Try it: The whole listing needs to be returned exactly as it appears.

╭──

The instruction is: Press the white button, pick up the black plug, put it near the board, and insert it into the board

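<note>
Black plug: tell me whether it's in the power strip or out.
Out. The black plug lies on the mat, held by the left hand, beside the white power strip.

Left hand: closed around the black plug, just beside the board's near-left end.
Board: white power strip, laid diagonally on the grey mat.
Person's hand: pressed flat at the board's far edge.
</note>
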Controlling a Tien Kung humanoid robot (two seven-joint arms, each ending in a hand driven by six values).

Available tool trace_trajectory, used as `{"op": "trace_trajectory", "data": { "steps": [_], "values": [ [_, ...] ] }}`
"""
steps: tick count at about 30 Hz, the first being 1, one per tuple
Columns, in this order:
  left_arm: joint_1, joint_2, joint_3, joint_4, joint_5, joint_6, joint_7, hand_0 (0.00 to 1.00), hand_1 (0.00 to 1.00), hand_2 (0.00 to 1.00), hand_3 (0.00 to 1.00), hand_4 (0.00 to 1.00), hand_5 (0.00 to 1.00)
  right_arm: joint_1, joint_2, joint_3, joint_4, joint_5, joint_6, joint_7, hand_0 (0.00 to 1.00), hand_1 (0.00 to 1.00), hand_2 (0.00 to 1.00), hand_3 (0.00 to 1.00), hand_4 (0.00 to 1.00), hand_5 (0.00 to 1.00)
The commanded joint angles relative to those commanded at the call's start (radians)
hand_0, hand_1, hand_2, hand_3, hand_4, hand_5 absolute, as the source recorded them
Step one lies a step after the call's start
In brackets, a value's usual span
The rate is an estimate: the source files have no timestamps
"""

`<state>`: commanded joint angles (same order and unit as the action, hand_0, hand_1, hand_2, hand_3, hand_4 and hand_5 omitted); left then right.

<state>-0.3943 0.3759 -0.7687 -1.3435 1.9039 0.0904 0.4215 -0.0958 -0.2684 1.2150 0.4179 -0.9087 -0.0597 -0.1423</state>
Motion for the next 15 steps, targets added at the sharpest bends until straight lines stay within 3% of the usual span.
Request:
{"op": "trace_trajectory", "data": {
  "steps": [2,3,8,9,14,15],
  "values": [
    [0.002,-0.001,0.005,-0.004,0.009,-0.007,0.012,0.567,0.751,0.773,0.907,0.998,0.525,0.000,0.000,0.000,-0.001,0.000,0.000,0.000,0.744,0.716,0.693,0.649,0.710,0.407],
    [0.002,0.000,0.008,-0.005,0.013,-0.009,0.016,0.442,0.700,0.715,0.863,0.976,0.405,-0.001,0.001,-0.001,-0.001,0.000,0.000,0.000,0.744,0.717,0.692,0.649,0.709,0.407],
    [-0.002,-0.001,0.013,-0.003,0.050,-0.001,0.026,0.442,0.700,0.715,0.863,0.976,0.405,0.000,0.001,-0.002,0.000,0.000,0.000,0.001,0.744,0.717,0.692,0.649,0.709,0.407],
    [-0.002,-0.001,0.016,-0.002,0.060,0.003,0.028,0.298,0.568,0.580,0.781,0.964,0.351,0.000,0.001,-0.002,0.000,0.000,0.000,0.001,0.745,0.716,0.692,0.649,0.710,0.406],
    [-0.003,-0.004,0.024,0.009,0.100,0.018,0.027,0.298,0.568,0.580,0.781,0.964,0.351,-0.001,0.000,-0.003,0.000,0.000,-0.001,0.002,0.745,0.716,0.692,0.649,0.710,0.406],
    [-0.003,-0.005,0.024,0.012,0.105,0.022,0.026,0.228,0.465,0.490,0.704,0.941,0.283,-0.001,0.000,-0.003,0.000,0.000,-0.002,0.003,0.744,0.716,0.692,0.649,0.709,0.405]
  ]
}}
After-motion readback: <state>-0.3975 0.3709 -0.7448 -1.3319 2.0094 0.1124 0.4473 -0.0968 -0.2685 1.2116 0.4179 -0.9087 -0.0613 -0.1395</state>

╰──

Problem solution:
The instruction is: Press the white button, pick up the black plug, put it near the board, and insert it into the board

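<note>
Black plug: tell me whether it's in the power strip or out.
Out. The black plug lies on the mat, held by the left hand, beside the white power strip.

Left hand: closed around the black plug, just beside the board's near-left end.
Board: white power strip, laid diagonally on the grey mat.
Person's hand: pressed flat at the board's far edge.
</note>
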Controlling a Tien Kung humanoid robot (two seven-joint arms, each ending in a hand driven by six values).

Available tool trace_trajectory, used as `{"op": "trace_trajectory", "data": { "steps": [_], "values": [ [_, ...] ] }}`
"""
steps: tick count at about 30 Hz, the first being 1, one per tuple
Columns, in this order:
  left_arm: joint_1, joint_2, joint_3, joint_4, joint_5, joint_6, joint_7, hand_0 (0.00 to 1.00), hand_1 (0.00 to 1.00), hand_2 (0.00 to 1.00), hand_3 (0.00 to 1.00), hand_4 (0.00 to 1.00), hand_5 (0.00 to 1.00)
  right_arm: joint_1, joint_2, joint_3, joint_4, joint_5, joint_6, joint_7, hand_0 (0.00 to 1.00), hand_1 (0.00 to 1.00), hand_2 (0.00 to 1.00), hand_3 (0.00 to 1.00), hand_4 (0.00 to 1.00), hand_5 (0.00 to 1.00)
The commanded joint angles relative to those commanded at the call's start (radians)
hand_0, hand_1, hand_2, hand_3, hand_4, hand_5 absolute, as the source recorded them
Step one lies a step after the call's start
In brackets, a value's usual span
The rate is an estimate: the source files have no timestamps
"""

`<state>`: commanded joint angles (same order and unit as the action, hand_0, hand_1, hand_2, hand_3, hand_4 and hand_5 omitted); left then right.

<state>-0.3943 0.3759 -0.7687 -1.3435 1.9039 0.0904 0.4215 -0.0958 -0.2684 1.2150 0.4179 -0.9087 -0.0597 -0.1423</state>
Motion for the next 15 steps, targets added at the sharpest bends until straight lines stay within 3% of the usual span.
Request:
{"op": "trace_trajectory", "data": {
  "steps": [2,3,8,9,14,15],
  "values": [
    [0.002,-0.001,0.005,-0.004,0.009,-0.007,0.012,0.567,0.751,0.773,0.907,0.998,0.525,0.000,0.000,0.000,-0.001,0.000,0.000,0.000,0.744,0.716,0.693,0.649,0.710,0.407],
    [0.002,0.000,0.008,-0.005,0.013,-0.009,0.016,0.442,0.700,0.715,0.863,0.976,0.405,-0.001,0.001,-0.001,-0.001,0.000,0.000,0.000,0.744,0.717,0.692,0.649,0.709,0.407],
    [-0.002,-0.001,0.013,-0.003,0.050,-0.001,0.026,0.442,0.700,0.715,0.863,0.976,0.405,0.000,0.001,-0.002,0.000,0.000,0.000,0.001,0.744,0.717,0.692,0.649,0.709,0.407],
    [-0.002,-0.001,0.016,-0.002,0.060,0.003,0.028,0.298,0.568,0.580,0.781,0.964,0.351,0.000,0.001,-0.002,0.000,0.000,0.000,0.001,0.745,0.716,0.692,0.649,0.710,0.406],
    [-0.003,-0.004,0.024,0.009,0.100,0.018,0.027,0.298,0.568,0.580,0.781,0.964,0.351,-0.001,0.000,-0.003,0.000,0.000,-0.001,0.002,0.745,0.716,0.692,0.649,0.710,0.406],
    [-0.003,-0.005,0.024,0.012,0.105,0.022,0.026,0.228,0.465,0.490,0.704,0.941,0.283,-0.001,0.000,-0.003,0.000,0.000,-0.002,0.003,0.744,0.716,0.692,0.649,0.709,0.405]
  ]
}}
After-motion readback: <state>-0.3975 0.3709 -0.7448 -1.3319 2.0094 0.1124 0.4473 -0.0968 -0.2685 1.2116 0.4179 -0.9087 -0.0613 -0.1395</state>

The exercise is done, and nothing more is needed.